By Judith Sibanda
Hwange, March 03, 2016 – HWANGE Colliery Company Limited (HCCL) has been hit by an exodus of employees with claims the struggling coal miner was now rejecting further resignation requests those from some of its remaining employees.
HCCL owes workers over $20 million in salaries that accumulated in the past three years.
Some workers who spoke to RadioVOP said they had suffered a lot yet management was doing nothing to assure them things would change for the better.
“Honestly there is no joy here,” said Sipho Gumede, an underground miner.
“It has been a very tough journey for us, imagine getting underground on an empty stomach and get nothing in return.
“Some of our colleagues have even died without their salaries and nothing is being done and the management does not communicate with us, they only feed themselves at the top.”
Another worker, Simon Shoko claimed management had been turning down skilled employees from resigning fearing a brain drain.
“The number of people who handed in their resignation letters has risen to 70 since the year began and this has led to the management refusing to sanction the requests,” he said.
“Most of the employees who are resigning are from the immovable department hence the fears but we can no longer continue like this.
“We want to leave and start looking for jobs elsewhere.
“I have been here for more than 25 years and there is nothing I can show for it.
“The management and the workers’ committee had told us that we will be paid just one month’s salaries before last year’s festive season but nothing like that happened.”
One Beatrice Ncube said she had since transferred her children to rural schools after her husband who used to work for HCCL died.
“The situation is so bad, like now schools just opened and all my three children had to transfer to another school because I was failing to make ends meet after the death of my husband,” she said.
“We were evicted from the company house and the money has not yet come. No one even talks about the solution.”
HCCL managing director Thomas Makore admitted that the colliery was failing to pay its employees, but said claims that it was refusing to accept resignation letters from fed up workers were not true.
“It is not correct that the company’s management is standing in employees’ way when they want to resign,” Makore said in an emailed response to questions from RadioVOP.
“We believe in freedom of contract where both the company and the employee are equal contracting parties.
“An employee is free to choose an employer of his or her choice. In any event, resignation is an act entirely dependent on the employee.
“A resignation does not depend upon the company approving the resignation.
“The company may not stand in the way of an employee who wants to resign.
“The statistics best answer this question as the company has a total workforce of 2 600 employees.
“There have been a few resignations, which cannot be taken as huge.”
He said the company was working on a turnaround strategy that will see it pay employees their outstanding salaries if it was successful.
“The company has fallen behind on salary payments and the situation needs to be dealt with,” Makore said.
“Management has initiated mitigation measures to ensure business continuity and sustainability.
“The collapse of global commodity prices and subdued capacity utilisation of our manufacturing industry have resulted in lower demand of our coal.
“The company lost major customers following the closure of Zisco and Zimasco, to name a few.

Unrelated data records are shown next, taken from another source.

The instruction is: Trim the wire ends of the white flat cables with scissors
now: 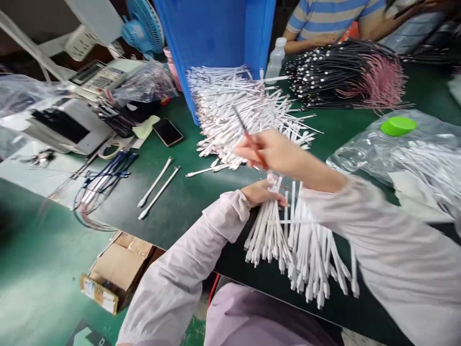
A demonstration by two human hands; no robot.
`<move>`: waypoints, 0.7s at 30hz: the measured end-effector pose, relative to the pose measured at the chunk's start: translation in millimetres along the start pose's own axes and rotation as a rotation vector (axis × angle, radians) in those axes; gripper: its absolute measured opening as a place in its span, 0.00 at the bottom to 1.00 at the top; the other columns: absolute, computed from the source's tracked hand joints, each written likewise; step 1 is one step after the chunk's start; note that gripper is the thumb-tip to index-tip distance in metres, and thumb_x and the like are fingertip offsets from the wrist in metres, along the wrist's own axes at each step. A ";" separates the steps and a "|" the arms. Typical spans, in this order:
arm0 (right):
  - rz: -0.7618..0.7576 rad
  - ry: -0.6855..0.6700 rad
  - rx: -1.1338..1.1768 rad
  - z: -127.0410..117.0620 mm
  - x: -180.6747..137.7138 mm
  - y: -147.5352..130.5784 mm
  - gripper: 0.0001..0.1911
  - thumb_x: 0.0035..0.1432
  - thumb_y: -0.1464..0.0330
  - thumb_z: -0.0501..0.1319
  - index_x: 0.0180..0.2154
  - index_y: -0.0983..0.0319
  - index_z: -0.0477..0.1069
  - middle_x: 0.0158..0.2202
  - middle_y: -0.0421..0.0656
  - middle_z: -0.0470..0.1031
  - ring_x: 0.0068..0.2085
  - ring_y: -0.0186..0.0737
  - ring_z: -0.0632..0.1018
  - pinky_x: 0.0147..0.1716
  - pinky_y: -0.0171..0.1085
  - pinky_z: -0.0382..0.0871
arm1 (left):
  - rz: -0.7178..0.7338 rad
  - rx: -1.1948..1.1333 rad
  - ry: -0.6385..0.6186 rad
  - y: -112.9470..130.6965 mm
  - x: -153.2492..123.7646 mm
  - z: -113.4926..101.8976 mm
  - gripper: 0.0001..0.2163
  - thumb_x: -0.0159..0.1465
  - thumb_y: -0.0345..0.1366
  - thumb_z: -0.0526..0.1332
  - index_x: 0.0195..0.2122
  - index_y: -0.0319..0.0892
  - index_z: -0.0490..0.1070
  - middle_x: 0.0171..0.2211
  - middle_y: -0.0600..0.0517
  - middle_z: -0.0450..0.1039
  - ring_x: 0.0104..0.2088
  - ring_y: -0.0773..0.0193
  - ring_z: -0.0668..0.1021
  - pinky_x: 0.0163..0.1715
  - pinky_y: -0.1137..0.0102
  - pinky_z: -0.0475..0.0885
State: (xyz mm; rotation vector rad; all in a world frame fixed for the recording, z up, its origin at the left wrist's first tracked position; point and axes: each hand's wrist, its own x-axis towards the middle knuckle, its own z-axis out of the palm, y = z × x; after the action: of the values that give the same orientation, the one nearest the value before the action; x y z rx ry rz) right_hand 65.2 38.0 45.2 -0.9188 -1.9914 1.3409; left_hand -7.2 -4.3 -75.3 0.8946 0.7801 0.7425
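Note:
My left hand (262, 193) rests closed on the top of a bundle of short white cables (302, 250) that fans out over the near table edge. My right hand (275, 151) is raised just above it, pinching a thin red-handled tool (252, 144) whose dark tip points up and left. The right hand is slightly blurred. Behind it lies a big heap of the same white cables (237, 110) against a blue bin (216, 33). Two single white cables (157, 188) lie apart to the left on the green table (187, 197).
A pile of black and pink cables (345, 74) lies at the back right, with another person's arms behind it. Clear plastic bags (406, 154) with a green lid (398, 126) sit right. A phone (168, 132), tape roll, machine and blue fan stand left. A cardboard box (118, 269) sits below the table.

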 end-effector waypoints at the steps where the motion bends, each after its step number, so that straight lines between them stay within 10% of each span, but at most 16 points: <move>1: 0.022 0.023 -0.137 -21.7 -26.6 4.0 0.10 0.53 0.63 0.67 0.27 0.64 0.75 0.17 0.38 0.68 0.20 0.32 0.66 0.22 0.35 0.57 | -0.042 -0.029 -0.026 0.0 1.9 0.6 0.14 0.54 0.33 0.70 0.38 0.33 0.71 0.31 0.46 0.77 0.32 0.61 0.79 0.37 0.63 0.75; 8: 0.076 -0.138 -0.688 -45.5 -161.1 61.9 0.06 0.52 0.75 0.62 0.30 0.59 0.75 0.29 0.42 0.76 0.33 0.41 0.75 0.32 0.37 0.66 | -0.152 0.006 -0.003 12.8 0.7 7.5 0.13 0.50 0.27 0.70 0.35 0.34 0.70 0.26 0.48 0.78 0.27 0.66 0.78 0.37 0.67 0.72; 21: -0.151 -0.265 -0.799 -60.0 -182.6 65.6 0.17 0.49 0.85 0.50 0.32 0.61 0.69 0.32 0.44 0.70 0.36 0.41 0.69 0.35 0.38 0.64 | -0.210 -0.006 0.042 21.1 -0.5 6.9 0.09 0.51 0.29 0.72 0.31 0.33 0.75 0.27 0.48 0.77 0.31 0.64 0.78 0.41 0.65 0.70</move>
State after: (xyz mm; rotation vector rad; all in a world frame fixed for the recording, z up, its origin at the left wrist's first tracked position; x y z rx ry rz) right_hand 236.6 -56.2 -9.6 -0.9128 -2.8126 0.5765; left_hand -6.5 1.6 -53.9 0.7799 0.8934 0.5795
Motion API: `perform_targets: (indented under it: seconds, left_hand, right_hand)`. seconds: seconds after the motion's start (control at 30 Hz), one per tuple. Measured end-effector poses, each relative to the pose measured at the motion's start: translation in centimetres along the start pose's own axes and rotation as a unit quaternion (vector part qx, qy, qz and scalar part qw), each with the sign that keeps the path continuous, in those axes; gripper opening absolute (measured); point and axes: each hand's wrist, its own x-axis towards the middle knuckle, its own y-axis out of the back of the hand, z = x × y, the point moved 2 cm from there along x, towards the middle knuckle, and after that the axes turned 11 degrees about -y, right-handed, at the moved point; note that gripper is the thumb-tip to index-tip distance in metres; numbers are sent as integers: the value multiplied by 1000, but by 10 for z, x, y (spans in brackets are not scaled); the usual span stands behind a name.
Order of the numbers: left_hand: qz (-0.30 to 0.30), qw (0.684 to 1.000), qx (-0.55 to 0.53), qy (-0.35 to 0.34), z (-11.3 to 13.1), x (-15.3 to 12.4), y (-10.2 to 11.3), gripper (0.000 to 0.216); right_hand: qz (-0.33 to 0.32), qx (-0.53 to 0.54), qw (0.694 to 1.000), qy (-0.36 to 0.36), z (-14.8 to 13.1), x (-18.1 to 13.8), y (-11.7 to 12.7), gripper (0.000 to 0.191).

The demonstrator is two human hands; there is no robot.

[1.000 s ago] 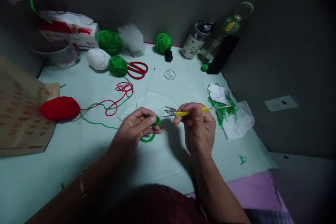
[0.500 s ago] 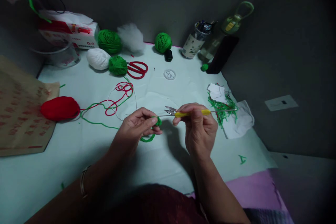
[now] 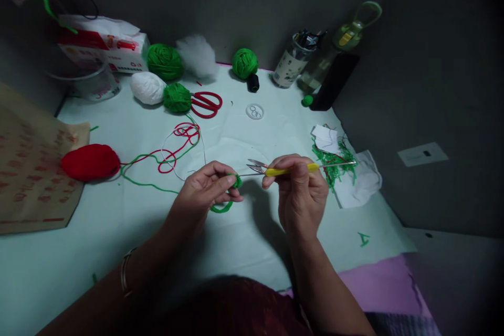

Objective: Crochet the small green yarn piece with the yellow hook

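My left hand point(image 3: 207, 186) is closed in a pinch on a small green crochet piece point(image 3: 237, 182), mostly covered by the fingers. A green yarn loop point(image 3: 222, 208) hangs beneath that hand. In my right hand point(image 3: 301, 197) lies a crochet hook point(image 3: 277, 171) with a yellow grip, held like a pen. Its thin metal end points left and reaches the green piece; whether it passes through a stitch I cannot tell. Small thread snips point(image 3: 256, 166) poke out of the same hand, blades leftward, their handles hidden in the palm.
Red yarn point(image 3: 90, 163) sits at left, its strands tangled with green and white. Red-handled scissors point(image 3: 207, 104) lie beside green yarn point(image 3: 177, 98). A small round dish point(image 3: 254, 112) holds rings. Green scraps point(image 3: 333, 163) lie right, below a pen cup point(image 3: 289, 68) and a bottle point(image 3: 315, 73).
My right hand has shifted slightly to the right with the crochet hook, showing a little more of its metal shaft. My left hand stays put on the green piece.
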Motion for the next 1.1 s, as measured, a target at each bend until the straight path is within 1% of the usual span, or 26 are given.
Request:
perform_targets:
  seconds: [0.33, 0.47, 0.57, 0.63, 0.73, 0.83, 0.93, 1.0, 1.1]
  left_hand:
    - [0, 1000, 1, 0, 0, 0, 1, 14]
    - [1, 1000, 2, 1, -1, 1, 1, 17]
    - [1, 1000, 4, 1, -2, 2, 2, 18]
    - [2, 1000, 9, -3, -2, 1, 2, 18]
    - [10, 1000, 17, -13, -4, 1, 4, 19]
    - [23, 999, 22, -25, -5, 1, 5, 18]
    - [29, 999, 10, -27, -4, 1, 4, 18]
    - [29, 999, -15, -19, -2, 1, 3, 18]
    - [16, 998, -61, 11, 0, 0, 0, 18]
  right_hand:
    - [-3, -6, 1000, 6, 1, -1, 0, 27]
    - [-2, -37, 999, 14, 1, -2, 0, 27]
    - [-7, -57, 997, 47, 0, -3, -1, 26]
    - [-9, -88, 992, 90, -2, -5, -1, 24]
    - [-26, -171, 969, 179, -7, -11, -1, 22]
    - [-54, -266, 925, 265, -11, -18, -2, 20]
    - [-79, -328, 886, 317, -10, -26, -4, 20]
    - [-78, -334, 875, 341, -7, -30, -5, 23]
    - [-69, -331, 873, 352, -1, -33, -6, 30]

“While revenues shrunk, the cost structure of the company did not reduce as the company employed measures to avoid retrenchments.”
Makore said management appreciated the difficulties employees were facing.
“However, the company has now come up with a turnaround strategy which, once implemented as planned, normal salary payments will be effected,” he said.
“We appreciate the predicament of all employees but the focus to pay employees salary arrears and obligations will be an integral part of the turnaround strategies.”
The Zimbabwe government holds a major stake in HCCL and has, since last year, been giving Makore’s management ultimatums to turnaround the fortunes of the coalminer.
Workers blame management for the near collapse of the company, saying corruption has been allowed to take root.